■ EXERCISE INSTRUCTIONS ■
The reply must be the number of lines in the following material that include the word "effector", and nothing more.

■ RECORDS SHOWN ■
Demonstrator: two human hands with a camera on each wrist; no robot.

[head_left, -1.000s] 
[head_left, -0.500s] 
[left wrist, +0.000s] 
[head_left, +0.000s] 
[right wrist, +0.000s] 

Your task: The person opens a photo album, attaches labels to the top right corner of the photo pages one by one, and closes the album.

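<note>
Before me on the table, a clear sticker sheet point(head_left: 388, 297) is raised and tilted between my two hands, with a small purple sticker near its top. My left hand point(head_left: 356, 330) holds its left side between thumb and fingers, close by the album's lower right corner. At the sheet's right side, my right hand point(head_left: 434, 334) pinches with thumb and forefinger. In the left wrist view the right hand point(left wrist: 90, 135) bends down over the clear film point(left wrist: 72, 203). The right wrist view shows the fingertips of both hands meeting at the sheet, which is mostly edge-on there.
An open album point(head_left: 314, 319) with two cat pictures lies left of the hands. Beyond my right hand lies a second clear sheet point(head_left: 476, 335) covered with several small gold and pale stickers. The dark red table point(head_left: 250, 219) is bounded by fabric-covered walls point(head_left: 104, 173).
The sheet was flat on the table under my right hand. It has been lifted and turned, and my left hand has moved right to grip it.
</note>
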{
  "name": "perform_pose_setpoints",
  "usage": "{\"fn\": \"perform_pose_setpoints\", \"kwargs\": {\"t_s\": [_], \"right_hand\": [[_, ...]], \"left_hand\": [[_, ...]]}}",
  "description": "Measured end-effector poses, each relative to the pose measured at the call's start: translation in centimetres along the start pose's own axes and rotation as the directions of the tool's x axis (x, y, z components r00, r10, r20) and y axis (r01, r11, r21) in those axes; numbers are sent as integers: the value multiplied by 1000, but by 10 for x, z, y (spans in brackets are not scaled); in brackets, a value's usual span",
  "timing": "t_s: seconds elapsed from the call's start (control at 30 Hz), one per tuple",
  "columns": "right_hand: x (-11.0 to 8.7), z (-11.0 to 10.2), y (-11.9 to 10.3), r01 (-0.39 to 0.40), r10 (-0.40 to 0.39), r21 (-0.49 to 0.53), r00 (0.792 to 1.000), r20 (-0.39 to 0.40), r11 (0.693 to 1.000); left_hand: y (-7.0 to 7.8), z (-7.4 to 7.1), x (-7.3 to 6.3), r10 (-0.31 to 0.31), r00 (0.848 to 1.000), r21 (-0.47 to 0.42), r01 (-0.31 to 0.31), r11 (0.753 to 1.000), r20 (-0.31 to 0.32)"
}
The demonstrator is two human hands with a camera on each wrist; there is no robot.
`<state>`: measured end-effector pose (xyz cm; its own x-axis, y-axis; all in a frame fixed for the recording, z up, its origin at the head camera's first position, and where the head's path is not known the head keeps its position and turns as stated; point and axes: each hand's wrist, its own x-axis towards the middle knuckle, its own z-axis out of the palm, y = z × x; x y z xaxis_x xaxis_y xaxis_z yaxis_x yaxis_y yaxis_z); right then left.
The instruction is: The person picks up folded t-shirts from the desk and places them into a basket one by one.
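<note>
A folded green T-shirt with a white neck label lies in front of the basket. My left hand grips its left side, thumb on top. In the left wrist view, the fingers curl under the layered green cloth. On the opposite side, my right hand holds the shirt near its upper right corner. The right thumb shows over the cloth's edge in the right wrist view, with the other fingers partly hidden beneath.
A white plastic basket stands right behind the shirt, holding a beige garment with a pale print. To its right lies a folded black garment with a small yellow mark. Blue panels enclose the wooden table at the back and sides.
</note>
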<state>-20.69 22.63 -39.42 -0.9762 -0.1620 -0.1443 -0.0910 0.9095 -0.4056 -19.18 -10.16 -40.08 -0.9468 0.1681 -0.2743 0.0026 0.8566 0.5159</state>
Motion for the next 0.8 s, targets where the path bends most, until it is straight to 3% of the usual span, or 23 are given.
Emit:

■ ANSWER TO THE PROBLEM ■
2